INSTRUCTIONS TO FOLLOW:
Look through the lines below; wherever the word "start" appears, copy that line.

(COLLECTED MATERIAL)

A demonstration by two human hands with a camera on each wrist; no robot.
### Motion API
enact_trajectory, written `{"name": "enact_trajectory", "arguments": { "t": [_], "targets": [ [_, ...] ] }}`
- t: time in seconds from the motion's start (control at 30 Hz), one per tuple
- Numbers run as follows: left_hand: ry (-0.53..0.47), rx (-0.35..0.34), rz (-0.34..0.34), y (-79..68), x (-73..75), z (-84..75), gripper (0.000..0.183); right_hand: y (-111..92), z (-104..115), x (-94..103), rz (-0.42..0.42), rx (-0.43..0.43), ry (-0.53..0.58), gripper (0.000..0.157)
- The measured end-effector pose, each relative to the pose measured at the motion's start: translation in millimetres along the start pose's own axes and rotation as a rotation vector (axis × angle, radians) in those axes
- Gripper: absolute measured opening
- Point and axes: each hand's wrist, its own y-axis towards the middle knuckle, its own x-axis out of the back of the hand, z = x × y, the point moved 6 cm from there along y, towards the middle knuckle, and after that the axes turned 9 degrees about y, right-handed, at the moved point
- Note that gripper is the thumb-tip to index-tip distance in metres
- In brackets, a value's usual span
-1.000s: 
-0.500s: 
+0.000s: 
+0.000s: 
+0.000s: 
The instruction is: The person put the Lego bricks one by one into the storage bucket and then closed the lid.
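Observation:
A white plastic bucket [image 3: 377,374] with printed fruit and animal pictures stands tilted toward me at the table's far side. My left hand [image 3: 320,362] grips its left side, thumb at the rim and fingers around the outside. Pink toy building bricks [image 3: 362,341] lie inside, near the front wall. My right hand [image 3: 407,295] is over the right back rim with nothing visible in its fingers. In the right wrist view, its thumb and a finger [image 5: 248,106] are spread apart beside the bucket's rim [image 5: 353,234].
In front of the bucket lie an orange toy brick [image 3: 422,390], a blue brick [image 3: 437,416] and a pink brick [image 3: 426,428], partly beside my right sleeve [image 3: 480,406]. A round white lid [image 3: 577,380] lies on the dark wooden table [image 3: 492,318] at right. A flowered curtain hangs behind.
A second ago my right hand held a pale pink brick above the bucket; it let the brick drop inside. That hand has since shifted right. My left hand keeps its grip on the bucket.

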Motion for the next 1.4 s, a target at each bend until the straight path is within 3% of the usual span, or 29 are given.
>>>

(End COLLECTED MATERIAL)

ANSWER TO THE EXERCISE:
- t: time in seconds from the motion's start (control at 30 Hz), one per tuple
- The measured end-effector pose, each relative to the pose measured at the motion's start: translation in millimetres along the start pose's own axes and rotation as a rotation vector (axis × angle, radians) in those axes

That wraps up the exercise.